Purpose & When-To-Use

Trigger conditions:

  • AWS solution design spanning multiple services (compute + storage + networking)
  • Well-Architected Framework assessment or optimization
  • Cost optimization review for existing AWS infrastructure
  • Multi-region or disaster recovery architecture planning
  • Migration from on-premises or other clouds to AWS
  • Serverless vs container vs EC2 architecture decision
  • AWS service selection for new workload requirements
  • CloudFormation or CDK template generation for infrastructure
  • Compliance-driven architecture (HIPAA, PCI-DSS, FedRAMP on AWS)

Not for:

  • Single AWS service deep-dive (use service-specific documentation)
  • Application code development (focuses on infrastructure)
  • Non-AWS multi-cloud strategy (use cloud-multicloud-advisor skill)
  • Kubernetes-specific deployment patterns (use cloud-native-deployment-orchestrator)
  • Detailed cost analysis without architecture context (use finops-cost-analyzer)

Pre-Checks

Time normalization:

  • Compute NOW_ET using NIST/time.gov semantics (America/New_York, ISO-8601): 2025-10-25T21:30:36-04:00
  • Use NOW_ET for all citation access dates

Input validation:

  • requirements must include at least one of: performance, security, cost, compliance
  • workload_type must be one of: web-app, data-processing, real-time, batch, machine-learning, hybrid
  • deployment_tier must be: T1 or T2
  • regions if specified must be valid AWS region codes (e.g., us-east-1, eu-west-1)
  • budget_constraints if provided must specify monthly or annual budget

Source freshness:

Decision thresholds:

  • Lambda recommended if: stateless, event-driven, <15min execution, variable load
  • ECS/Fargate recommended if: containerized, moderate complexity, managed orchestration preferred
  • EKS recommended if: Kubernetes-native, complex orchestration, multi-cloud portability
  • EC2 recommended if: specialized instance types, full OS control, legacy dependencies
  • S3 recommended for: object storage, static assets, data lakes, archival (11 9s durability)
  • EBS recommended for: block storage, database volumes, low-latency (<1ms)
  • EFS recommended for: shared file systems, NFS compatibility, auto-scaling storage

Procedure

T1: Quick Architecture Recommendation (≤2k tokens)

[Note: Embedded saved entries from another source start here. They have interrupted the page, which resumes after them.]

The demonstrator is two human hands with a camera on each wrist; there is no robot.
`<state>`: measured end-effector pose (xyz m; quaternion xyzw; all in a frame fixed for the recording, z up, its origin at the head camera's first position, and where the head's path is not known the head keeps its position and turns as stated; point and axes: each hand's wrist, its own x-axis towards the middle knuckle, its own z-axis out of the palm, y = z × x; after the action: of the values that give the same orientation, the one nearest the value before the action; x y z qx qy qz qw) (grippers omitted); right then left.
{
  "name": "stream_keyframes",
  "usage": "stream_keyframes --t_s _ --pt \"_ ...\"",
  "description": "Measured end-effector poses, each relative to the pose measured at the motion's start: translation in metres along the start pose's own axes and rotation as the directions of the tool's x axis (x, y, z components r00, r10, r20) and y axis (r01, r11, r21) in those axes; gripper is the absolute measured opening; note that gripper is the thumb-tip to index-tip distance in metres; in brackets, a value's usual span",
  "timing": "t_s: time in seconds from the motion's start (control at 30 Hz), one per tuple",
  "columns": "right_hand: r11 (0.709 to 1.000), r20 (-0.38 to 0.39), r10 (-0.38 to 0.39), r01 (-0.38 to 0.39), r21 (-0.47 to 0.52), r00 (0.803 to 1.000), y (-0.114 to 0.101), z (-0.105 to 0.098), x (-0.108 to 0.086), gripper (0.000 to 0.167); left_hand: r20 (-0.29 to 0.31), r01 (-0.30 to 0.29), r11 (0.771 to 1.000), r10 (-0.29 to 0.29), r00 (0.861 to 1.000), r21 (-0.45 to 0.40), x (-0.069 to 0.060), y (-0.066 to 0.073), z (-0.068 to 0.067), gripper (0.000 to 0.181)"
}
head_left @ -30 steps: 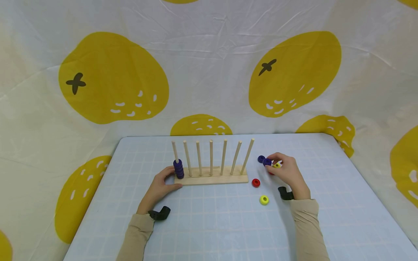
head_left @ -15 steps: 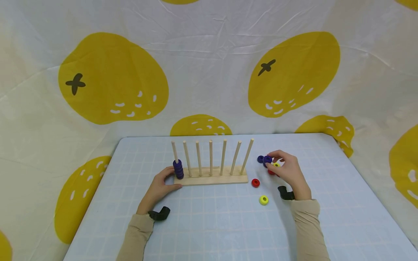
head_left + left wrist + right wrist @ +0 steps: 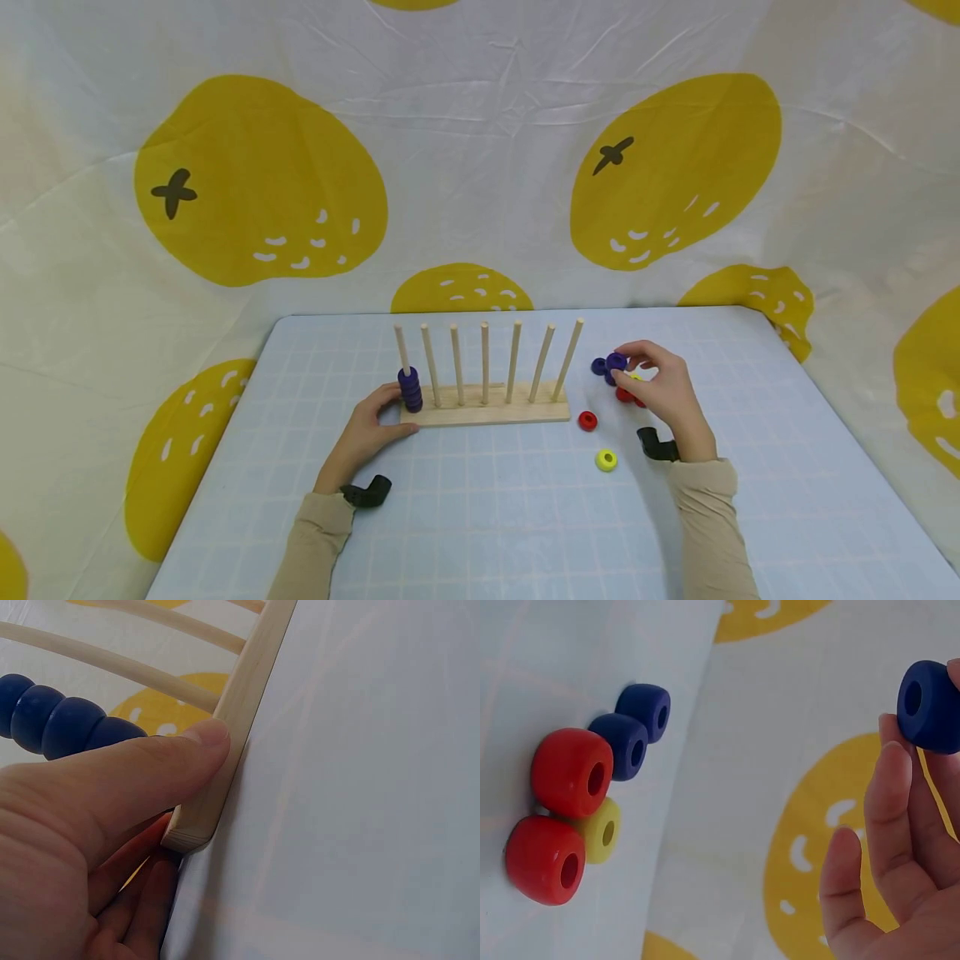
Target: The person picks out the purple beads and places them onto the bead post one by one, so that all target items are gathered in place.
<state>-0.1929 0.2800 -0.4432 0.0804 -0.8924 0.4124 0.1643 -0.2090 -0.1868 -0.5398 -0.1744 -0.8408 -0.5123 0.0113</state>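
The step in hand appears to be picking up another bead for the peg rack. The right hand [image 3: 660,387] pinches a round, dark blue bead [image 3: 617,360] between thumb and fingers, clear of the worktop [image 3: 450,517], towards its far right corner. Below it lie two loose blue beads, two red ones and a yellow one; a glossy red bead [image 3: 587,421] and a bright yellow bead [image 3: 607,460] lie apart, closer to the worktop's near edge.

The left hand [image 3: 371,421] grips the left end of the pale wooden seven-peg rack [image 3: 487,412], thumb against its front. Dark blue beads [image 3: 410,390] are stacked on the leftmost peg.

Threading there would call for carrying the bead leftwards above the peg tips, then lining its hole up with the leftmost one.
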Motion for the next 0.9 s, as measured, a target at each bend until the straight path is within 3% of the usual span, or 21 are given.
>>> stream_keyframes --t_s 0.33,0.9 --pt "0.998 -0.057 -0.035 0.038 0.052 0.998 -0.006 -0.004 0.000 0.027 -0.001 -0.008 1.000 0.008 1.000 0.000 0.000 0.001 0.000 0.056" --pt "0.988 -0.113 -0.084 0.097 0.117 0.990 -0.037 -0.009 -0.001 0.028 -0.003 -0.025 1.000 0.025 1.000 -0.013 -0.001 0.001 -0.001 0.054"
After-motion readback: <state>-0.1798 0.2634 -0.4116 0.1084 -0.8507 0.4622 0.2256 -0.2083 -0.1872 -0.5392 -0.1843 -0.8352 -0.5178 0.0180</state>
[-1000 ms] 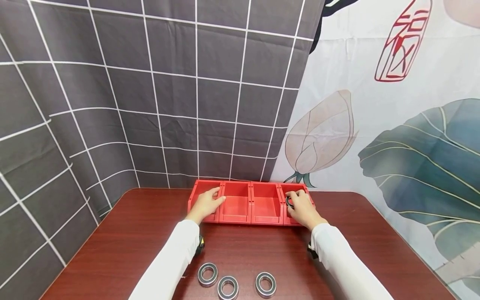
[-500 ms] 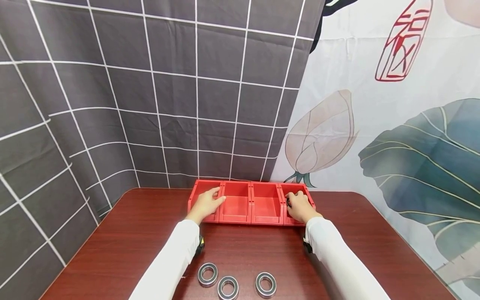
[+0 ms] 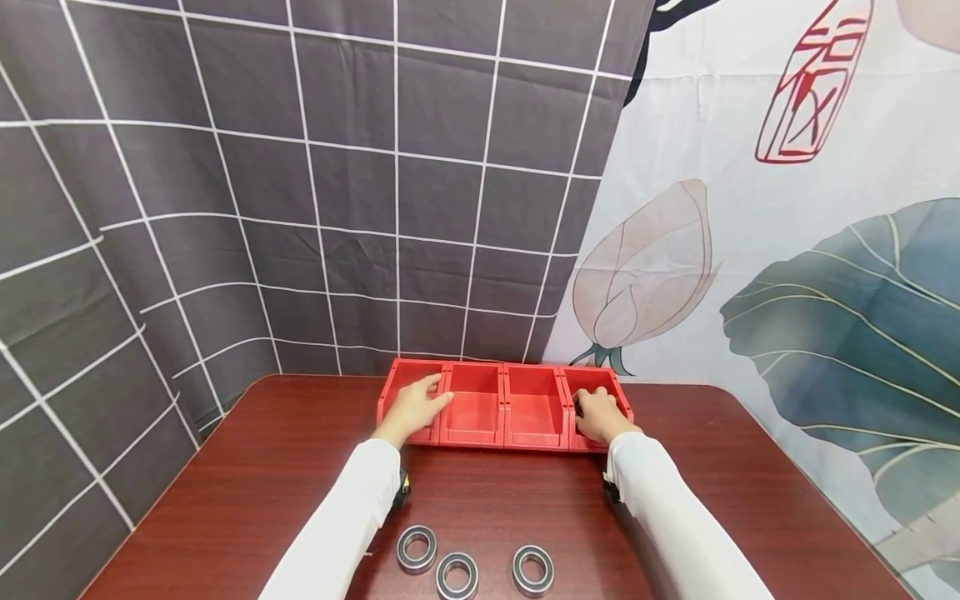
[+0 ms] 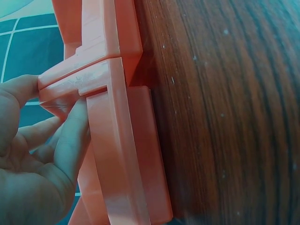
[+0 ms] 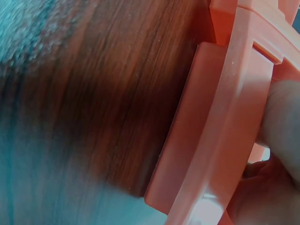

Fast path for 80% of AWS architecture decisions:

  1. Workload classification:

    • Web application: API Gateway + Lambda OR ALB + ECS Fargate
    • Data processing: Lambda + S3 + Glue OR EMR for big data
    • Real-time: Kinesis + Lambda + DynamoDB OR ECS with streaming
    • Batch: Batch + S3 OR Step Functions + Lambda
    • Machine learning: SageMaker + S3 + Lambda for inference

  2. Core service selection:

    • Compute: Choose based on decision thresholds (see Pre-Checks)
    • Storage: S3 for objects, RDS/DynamoDB for databases, EBS for block
    • Networking: VPC with public/private subnets, NAT Gateway, Internet Gateway
    • Integration: API Gateway for APIs, EventBridge for events, SQS/SNS for messaging

  3. Quick cost estimate:

    • Compute: instance hours x hourly rate OR Lambda invocations x GB-seconds
    • Storage: GB stored x storage rate + data transfer costs
    • Networking: data transfer out + NAT Gateway hours
    • Database: instance hours + I/O + storage (RDS) OR read/write units (DynamoDB)

  4. Security baseline:

    • VPC with private subnets for compute, public subnets for load balancers
    • Security groups with least-privilege ingress rules
    • IAM roles with managed policies (AmazonS3ReadOnlyAccess, etc.)
    • Encryption at rest (S3 default encryption, EBS encryption, RDS encryption)
    • Encryption in transit (TLS/HTTPS required)

  5. Output (T1):

    • AWS service architecture diagram (textual description with service names)
    • Core services with justification (compute, storage, database, networking)
    • Rough monthly cost estimate (±30% accuracy)
    • Well-Architected pillar alignment summary
    • Recommended next steps for T2 detailed design

Abort conditions:

  • Workload requirements unclear or conflicting (e.g., "real-time + batch")
  • Compliance requirements (HIPAA, PCI-DSS) needing legal review (note for T2)
  • Budget constraints conflict with availability requirements

T2: Detailed Architecture Design with IaC (≤6k tokens)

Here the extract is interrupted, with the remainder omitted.